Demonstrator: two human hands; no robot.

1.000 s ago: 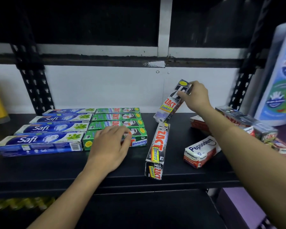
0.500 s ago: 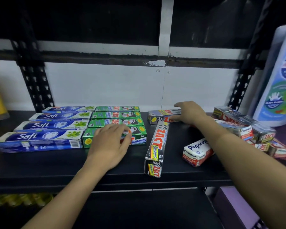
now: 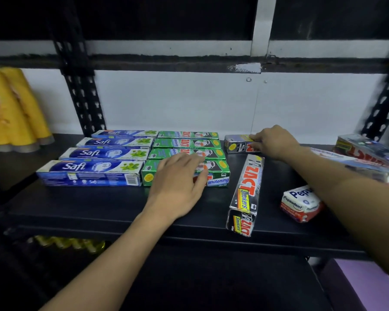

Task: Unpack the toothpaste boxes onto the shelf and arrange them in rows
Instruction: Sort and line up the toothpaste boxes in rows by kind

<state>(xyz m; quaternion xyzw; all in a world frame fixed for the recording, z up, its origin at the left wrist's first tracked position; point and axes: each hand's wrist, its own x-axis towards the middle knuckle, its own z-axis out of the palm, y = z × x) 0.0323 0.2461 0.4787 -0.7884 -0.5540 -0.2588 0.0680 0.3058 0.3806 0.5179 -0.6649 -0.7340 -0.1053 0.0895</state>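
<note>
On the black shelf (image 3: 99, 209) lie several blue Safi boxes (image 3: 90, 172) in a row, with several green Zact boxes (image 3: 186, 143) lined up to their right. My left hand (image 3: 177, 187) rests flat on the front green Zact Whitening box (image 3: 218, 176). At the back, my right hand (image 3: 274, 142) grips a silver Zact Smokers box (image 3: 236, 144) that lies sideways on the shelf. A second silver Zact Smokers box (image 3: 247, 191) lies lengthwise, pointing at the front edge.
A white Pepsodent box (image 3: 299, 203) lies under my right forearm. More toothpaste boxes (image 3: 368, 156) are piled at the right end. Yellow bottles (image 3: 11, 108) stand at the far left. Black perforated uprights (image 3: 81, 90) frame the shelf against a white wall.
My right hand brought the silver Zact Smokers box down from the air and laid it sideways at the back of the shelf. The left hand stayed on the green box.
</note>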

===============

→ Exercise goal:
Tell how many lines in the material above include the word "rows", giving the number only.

→ Answer:
2